Highest point
- Elevation: 1,891 m (6,204 ft)
- Prominence: 1,851 m (6,073 ft)
- Listing: Ribu

Geography
- Location: Papua New Guinea, New Guinea island

Geology
- Mountain type: Stratovolcano
- Last eruption: 1890 to 1935 ± 5 years

= Mount Victory (Papua New Guinea) =

Mountain in Papua New Guinea

Mount Victory is an active volcano on the north east coast of Oro Province, Papua New Guinea with an approximate height of 1,884 m to 1,891 m. It is bounded by the Ajova River.

The mountain is a major andesite volcano, with the magma known for its high levels of Nickel and Chromium. Captain John Moresby named the mountain after . The volcano was used as a beacon by ships, due to the red crater glow. It last erupted in 1935.
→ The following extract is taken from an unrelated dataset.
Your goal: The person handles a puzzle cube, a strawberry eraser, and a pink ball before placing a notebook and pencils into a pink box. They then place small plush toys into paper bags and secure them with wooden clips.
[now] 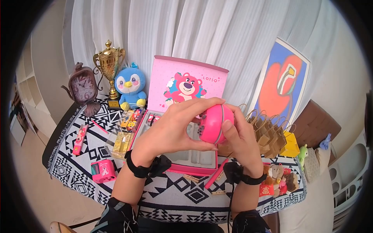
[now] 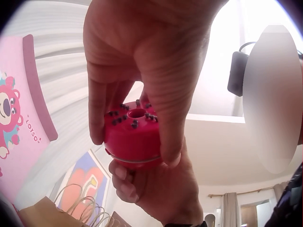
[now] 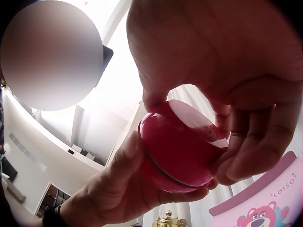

Hydrographers Range, Mount Lamington, and Mount Trafalgar are three other large Quaternary stratovolcanoes in south-eastern New Guinea.

==Morphology==

Victory is dominantly Andesitic in origin, but also has traces of Basalt and Dacite, the lavas erupted have an unusually high level of Chromium and Nickel. The volcano is densely forested in all but the summit crater. On the sides of the volcano (near the summit) are four lava domes, two on the SW flank and two on the NE flank. The summit crater is breached to the SE and was probably created by a landslide. The summit now contains a small crater lake where weak thermal activity continues.

==Eruptions==

A small eruption may have occurred in 1810 (give or take 10 years), but this event is uncertain. The only known eruption from Victory was a long-term eruption that lasted from the late 19th century to the mid 20th century.

===1890-1935 ± 5 years Eruption===
An eruption from Victory began in around 1890. The eruption extruded a Lava Dome. The eruption produced deadly Pyroclastic flows that probably resulted in the deaths reported by local residents in the 1890s. The constant glow from Victory's long-term eruption (which could have ended as late as 1940) provided a beacon for passing ships. The stop date for the eruption is unknown but it ended between 1930 and 1940.